What do the teachers do when P.A. Days are called? As a student, this question would cross my mind from time to time over the course of the school year. “Do they get the day off too?” “Is it like a long weekend for everyone?”, I would wonder as I slept in and spent most of the morning in my P.Js and relaxing. However, as it turns out, P.A. Days are a busy time for teachers, and my recent Practicum experiences have given me direct insight into this topic.

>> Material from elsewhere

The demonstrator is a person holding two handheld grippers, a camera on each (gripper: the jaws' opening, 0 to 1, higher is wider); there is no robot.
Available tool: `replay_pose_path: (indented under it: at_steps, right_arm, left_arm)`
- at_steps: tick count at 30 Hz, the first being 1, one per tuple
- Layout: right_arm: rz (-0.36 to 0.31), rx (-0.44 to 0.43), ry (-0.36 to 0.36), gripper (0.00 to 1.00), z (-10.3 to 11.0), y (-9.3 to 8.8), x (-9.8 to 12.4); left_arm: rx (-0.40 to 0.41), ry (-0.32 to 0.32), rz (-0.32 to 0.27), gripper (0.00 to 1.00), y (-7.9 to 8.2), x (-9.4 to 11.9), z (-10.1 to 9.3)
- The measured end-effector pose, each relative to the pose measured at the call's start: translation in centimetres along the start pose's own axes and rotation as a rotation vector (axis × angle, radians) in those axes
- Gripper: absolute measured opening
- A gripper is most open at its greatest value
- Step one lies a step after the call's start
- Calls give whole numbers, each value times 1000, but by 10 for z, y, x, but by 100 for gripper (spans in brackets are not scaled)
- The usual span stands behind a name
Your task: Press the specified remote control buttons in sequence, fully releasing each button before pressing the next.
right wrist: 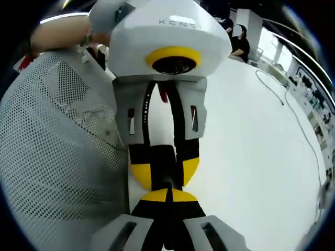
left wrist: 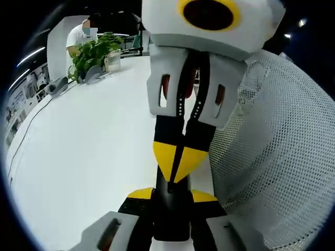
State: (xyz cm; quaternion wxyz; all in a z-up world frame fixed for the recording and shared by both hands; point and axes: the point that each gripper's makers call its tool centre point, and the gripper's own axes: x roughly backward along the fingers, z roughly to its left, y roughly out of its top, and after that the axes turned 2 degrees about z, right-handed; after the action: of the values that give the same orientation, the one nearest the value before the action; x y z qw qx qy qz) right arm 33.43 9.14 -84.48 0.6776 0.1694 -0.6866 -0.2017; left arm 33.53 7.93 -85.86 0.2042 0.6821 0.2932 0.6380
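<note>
While the left hand-held gripper point(left wrist: 171, 195) was clamped on the black remote control point(left wrist: 170, 222) above the white counter point(left wrist: 89, 157), the right hand-held gripper point(left wrist: 178, 163), jaws together, touched the remote's upper end.

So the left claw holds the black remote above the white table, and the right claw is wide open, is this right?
Not quite. The right claw is shut, with its yellow tips together, as the left gripper view shows. The left claw does hold the black remote above the white table.
</note>
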Motion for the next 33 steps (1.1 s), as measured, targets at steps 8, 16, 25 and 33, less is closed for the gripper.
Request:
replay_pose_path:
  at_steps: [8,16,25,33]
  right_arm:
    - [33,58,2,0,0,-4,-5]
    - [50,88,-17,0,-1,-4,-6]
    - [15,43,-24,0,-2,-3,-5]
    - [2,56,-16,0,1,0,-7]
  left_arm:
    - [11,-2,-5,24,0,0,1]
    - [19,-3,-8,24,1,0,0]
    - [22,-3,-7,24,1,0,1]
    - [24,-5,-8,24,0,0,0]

Today, I had the opportunity to attend a P.A. Day at my host school, my second time doing so as a professional. As a whole, I can honestly say that I found today’s sessions to be a meaningful chance for me to both gain new knowledge, and to reflect upon my personal reasons for entering the teaching field. We started the morning by sharing recent examples of success in the school, using the app called SeeSaw. This app allows educators to upload photos that they have taken of their students during moments of connection, engagement, accomplishment, etc., and to comment on these pictures throughout the entire school year. What I love most about this system is its capability to capture and store all of the “little victories” that are so often overlooked and taken for granted during the hectic and demanding daily lives we lead as teachers. The pictures remind us that we ARE in fact making a positive impact on the lives of children, and in taking photos and celebrating with students in the moment (no matter how briefly) we can help them to develop a stronger sense of confidence and self-efficacy. Even if the school I end up working in some day does not use SeeSaw, I can definitely see myself incorporating it into my own practices.

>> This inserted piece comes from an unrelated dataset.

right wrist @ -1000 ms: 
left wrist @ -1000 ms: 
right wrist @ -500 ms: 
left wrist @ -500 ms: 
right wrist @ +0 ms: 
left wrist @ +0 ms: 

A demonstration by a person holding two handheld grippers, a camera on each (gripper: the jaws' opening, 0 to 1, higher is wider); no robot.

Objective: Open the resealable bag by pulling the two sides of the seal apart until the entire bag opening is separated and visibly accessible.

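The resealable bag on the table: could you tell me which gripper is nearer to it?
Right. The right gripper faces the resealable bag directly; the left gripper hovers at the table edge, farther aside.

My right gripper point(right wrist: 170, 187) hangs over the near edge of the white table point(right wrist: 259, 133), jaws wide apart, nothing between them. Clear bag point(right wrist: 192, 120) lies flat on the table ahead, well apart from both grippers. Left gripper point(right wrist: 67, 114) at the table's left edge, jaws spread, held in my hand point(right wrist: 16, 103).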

After some review of recent Professional Learning initiatives taken on by the staff, we used a gallery walk exercise to explore the idea of play-based approaches to Numeracy. Each table center made use of a different game or manipulative to teach students various Mathematics skills and concepts, and they were very similar to the strategies that have been discussed in length within my curriculum course (which was comforting and very reassuring!).

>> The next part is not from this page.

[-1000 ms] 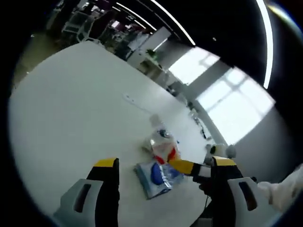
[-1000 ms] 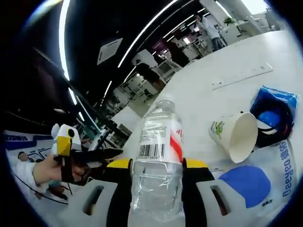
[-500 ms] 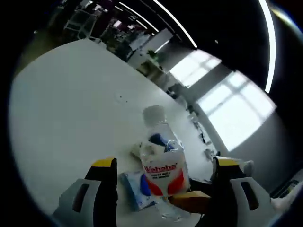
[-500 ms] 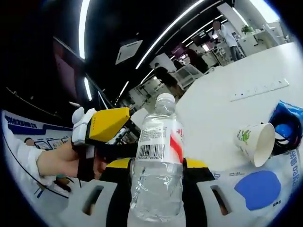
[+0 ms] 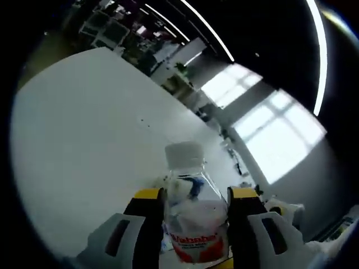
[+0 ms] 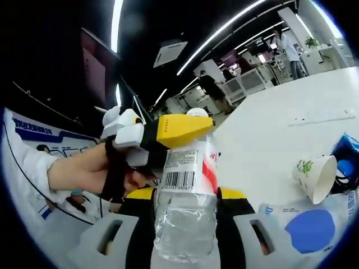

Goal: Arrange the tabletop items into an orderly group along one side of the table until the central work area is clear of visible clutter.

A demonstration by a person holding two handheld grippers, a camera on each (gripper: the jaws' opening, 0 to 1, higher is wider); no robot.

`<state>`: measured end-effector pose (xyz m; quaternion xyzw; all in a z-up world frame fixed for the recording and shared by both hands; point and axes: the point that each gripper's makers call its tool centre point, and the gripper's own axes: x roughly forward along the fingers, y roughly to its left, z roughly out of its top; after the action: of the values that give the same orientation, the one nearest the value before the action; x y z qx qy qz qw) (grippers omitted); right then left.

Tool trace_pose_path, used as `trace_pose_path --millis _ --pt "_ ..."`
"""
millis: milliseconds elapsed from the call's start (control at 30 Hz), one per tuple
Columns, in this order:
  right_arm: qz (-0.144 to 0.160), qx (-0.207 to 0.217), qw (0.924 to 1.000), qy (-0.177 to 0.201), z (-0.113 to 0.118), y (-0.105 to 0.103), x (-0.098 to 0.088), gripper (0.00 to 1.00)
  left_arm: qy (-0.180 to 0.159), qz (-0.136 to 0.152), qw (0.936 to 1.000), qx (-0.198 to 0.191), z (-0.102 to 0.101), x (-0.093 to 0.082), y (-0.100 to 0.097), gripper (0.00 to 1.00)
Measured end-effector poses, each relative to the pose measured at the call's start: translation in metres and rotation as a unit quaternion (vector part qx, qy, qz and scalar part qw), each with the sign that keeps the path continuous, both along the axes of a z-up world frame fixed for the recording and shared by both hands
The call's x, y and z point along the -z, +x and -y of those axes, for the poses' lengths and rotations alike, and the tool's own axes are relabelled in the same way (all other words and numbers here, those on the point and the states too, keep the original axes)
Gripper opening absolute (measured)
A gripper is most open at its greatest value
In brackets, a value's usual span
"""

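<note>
The right gripper (image 6: 184,204) clamps a clear water bottle (image 6: 186,210) at its lower body, holding it upright above the white table (image 6: 269,140). The left gripper (image 6: 168,131) closes on that bottle's upper part, near the white cap (image 5: 183,152). Beyond the bottle, a tipped paper cup (image 6: 315,176) lies beside a blue-printed packet (image 6: 311,228).

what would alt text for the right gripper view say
A clear water bottle stands gripped between the right tongs, while the left tongs, held in a hand, close on its neck. A paper cup lies tipped on the white table.
</note>
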<state>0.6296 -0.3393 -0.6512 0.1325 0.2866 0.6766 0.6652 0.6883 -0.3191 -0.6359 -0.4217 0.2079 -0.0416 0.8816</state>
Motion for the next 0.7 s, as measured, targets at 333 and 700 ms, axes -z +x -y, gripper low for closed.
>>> trace_pose_path --millis 333,700 --pt "0.031 -0.001 0.9995 -0.009 -0.007 -0.005 -0.007 0.39 0.101 -0.001 0.9949 0.0 -0.002 -0.015 0.004 0.39" --pt "0.144 0.034 0.9863 -0.073 -0.021 0.026 -0.006 0.37 0.274 0.026 0.9612 -0.019 -0.006 -0.042 0.011 0.39"
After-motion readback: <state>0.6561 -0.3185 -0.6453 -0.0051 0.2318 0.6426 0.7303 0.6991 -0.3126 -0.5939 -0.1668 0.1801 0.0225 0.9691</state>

Finally, the Principal shared with us some recent stories of hope and student success, and read from an article that is now circulating online called “Dear Parent: About THAT kid”. It was incredibly touching, and the emotion in the room was very evident as the session concluded. And as I sit in my empty host classroom, now working away at some lesson plans and photocopying for the week ahead (and praying for no snow days! *fingers crossed*), I am filled with a refreshed sense of hope, optimism, and excitement to see my students tomorrow and to let them know, in small, subtle ways, that they matter to me.